What is being asked: The listing is to be transcribed in full, with its images left out.
※
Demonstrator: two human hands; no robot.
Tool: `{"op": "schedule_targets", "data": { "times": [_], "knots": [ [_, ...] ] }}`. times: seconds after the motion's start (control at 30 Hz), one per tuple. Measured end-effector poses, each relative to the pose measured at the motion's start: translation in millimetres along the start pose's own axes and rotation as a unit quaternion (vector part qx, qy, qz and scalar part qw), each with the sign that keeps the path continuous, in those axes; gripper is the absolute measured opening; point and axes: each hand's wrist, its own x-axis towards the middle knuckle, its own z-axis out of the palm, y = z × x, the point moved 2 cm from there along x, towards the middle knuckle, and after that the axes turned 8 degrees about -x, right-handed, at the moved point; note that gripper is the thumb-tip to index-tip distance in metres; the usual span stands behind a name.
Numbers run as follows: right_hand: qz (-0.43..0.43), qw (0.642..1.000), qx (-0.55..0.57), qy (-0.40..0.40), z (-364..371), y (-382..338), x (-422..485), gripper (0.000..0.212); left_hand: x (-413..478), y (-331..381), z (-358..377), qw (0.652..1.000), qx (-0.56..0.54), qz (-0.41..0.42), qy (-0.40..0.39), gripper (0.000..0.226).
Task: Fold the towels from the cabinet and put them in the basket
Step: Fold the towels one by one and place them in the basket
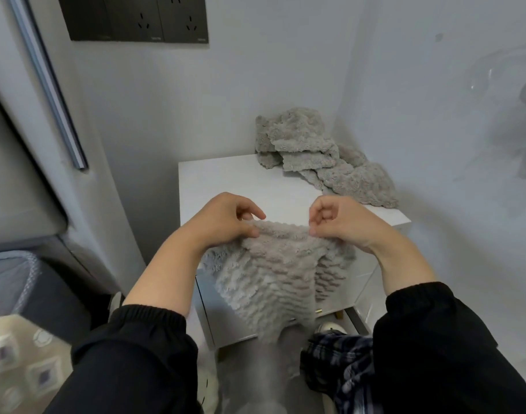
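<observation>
A fluffy grey towel (273, 273) hangs in front of the white cabinet (225, 180), held up by its top edge. My left hand (222, 221) pinches that edge on the left between thumb and fingers. My right hand (342, 221) pinches it on the right, a short way from the left hand. The towel's lower part drapes down over the cabinet's front and blurs near my legs. A heap of more grey towels (321, 156) lies crumpled on the cabinet top at the back right corner. No basket shows clearly.
White walls close in behind and to the right of the cabinet. A black socket panel (136, 17) sits high on the wall. A grey bin with a liner (13, 282) stands at the left. An open white drawer (357, 315) shows below the towel.
</observation>
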Motion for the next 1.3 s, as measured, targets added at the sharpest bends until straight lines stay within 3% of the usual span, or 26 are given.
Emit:
{"op": "schedule_targets", "data": {
  "times": [0.17, 0.3, 0.4, 0.47, 0.5, 0.63, 0.7, 0.8, 0.87, 0.97, 1.07, 1.2, 1.3],
  "knots": [
    [0.055, 0.978, -0.189, -0.074, 11, 1, 3, 0.017, 5, -14, -2, 0.994, 0.094, -0.044, 0.034, 0.008],
    [0.096, 0.964, -0.217, -0.117, 16, -2, 1, 0.038, 9, -18, 3, 0.988, 0.132, -0.024, 0.082, 0.018],
    [0.088, 0.987, -0.099, -0.092, 20, -7, 3, 0.035, 11, -23, -1, 0.983, 0.112, -0.025, 0.14, 0.017],
    [0.096, 0.992, -0.047, -0.063, 18, -4, 6, 0.055, 10, -25, -9, 0.982, 0.08, -0.021, 0.169, 0.019],
    [0.089, 0.993, -0.05, -0.051, 16, -3, 7, 0.054, 10, -26, -12, 0.983, 0.068, -0.019, 0.17, 0.019],
    [0.092, 0.977, -0.193, -0.004, 8, 4, 12, 0.016, 6, -31, -23, 0.995, 0.041, -0.034, 0.087, 0.01],
    [0.1, 0.964, -0.245, 0.038, 6, 10, 16, 0.022, 5, -36, -23, 0.994, 0.08, -0.044, 0.061, 0.019],
    [0.123, 0.951, -0.264, 0.1, 2, 11, 17, 0.028, 8, -43, -26, 0.985, 0.123, -0.076, 0.09, 0.021],
    [0.141, 0.95, -0.248, 0.129, -4, 11, 15, 0.044, 8, -48, -29, 0.972, 0.161, -0.114, 0.126, 0.005],
    [0.129, 0.959, -0.202, 0.152, -10, 10, 12, 0.055, 7, -54, -34, 0.952, 0.207, -0.14, 0.176, 0.007],
    [0.138, 0.967, -0.122, 0.174, -13, 15, 11, 0.049, 7, -61, -37, 0.947, 0.206, -0.165, 0.181, 0.024],
    [0.151, 0.956, -0.046, 0.248, -15, 17, 8, 0.035, 9, -72, -41, 0.938, 0.2, -0.209, 0.193, 0.009],
    [0.186, 0.948, 0.021, 0.259, -13, 19, 8, 0.03, 7, -72, -43, 0.926, 0.197, -0.225, 0.232, 0.014]
  ]
}}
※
Response to the exercise:
Demonstrator: two human hands; no robot.
Tool: `{"op": "schedule_targets", "data": { "times": [_], "knots": [ [_, ...] ] }}`. times: seconds after the motion's start (control at 30 Hz), one per tuple. Measured end-effector poses, each relative to the pose measured at the motion's start: translation in millimetres along the start pose's own axes and rotation as a unit quaternion (vector part qx, qy, qz and scalar part qw), each with the sign that keeps the path continuous, in those axes; gripper is the absolute measured opening; point and axes: each hand's wrist, its own x-axis towards the middle knuckle, its own z-axis out of the palm, y = z × x, the point moved 2 cm from there along x, towards the middle knuckle, and after that the axes turned 8 degrees about -x, right-handed, at the moved point; note that gripper is the thumb-tip to index-tip distance in metres; the usual span stands behind a name.
Numbers run as follows: right_hand: qz (-0.43..0.43), qw (0.642..1.000), qx (-0.55..0.57), qy (-0.40..0.40), z (-364..371), y (-382..338), x (-422..485), gripper (0.000..0.212); left_hand: x (-413..478), y (-331..381), z (-358..377), qw (0.652..1.000), qx (-0.56..0.54), qz (-0.41..0.42), qy (-0.40..0.39), gripper (0.000..0.226).
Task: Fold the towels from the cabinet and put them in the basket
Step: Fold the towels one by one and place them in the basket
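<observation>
A fluffy grey towel (273, 273) hangs in front of the white cabinet (225, 180), held up by its top edge. My left hand (222, 221) pinches that edge on the left between thumb and fingers. My right hand (342, 221) pinches it on the right, a short way from the left hand. The towel's lower part drapes down over the cabinet's front and blurs near my legs. A heap of more grey towels (321, 156) lies crumpled on the cabinet top at the back right corner. No basket shows clearly.
White walls close in behind and to the right of the cabinet. A black socket panel (136, 17) sits high on the wall. A grey bin with a liner (13, 282) stands at the left. An open white drawer (357, 315) shows below the towel.
</observation>
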Motion for the next 1.3 s, as measured, targets added at the sharpest bends until straight lines stay within 3% of the usual span, or 26 are given.
Emit:
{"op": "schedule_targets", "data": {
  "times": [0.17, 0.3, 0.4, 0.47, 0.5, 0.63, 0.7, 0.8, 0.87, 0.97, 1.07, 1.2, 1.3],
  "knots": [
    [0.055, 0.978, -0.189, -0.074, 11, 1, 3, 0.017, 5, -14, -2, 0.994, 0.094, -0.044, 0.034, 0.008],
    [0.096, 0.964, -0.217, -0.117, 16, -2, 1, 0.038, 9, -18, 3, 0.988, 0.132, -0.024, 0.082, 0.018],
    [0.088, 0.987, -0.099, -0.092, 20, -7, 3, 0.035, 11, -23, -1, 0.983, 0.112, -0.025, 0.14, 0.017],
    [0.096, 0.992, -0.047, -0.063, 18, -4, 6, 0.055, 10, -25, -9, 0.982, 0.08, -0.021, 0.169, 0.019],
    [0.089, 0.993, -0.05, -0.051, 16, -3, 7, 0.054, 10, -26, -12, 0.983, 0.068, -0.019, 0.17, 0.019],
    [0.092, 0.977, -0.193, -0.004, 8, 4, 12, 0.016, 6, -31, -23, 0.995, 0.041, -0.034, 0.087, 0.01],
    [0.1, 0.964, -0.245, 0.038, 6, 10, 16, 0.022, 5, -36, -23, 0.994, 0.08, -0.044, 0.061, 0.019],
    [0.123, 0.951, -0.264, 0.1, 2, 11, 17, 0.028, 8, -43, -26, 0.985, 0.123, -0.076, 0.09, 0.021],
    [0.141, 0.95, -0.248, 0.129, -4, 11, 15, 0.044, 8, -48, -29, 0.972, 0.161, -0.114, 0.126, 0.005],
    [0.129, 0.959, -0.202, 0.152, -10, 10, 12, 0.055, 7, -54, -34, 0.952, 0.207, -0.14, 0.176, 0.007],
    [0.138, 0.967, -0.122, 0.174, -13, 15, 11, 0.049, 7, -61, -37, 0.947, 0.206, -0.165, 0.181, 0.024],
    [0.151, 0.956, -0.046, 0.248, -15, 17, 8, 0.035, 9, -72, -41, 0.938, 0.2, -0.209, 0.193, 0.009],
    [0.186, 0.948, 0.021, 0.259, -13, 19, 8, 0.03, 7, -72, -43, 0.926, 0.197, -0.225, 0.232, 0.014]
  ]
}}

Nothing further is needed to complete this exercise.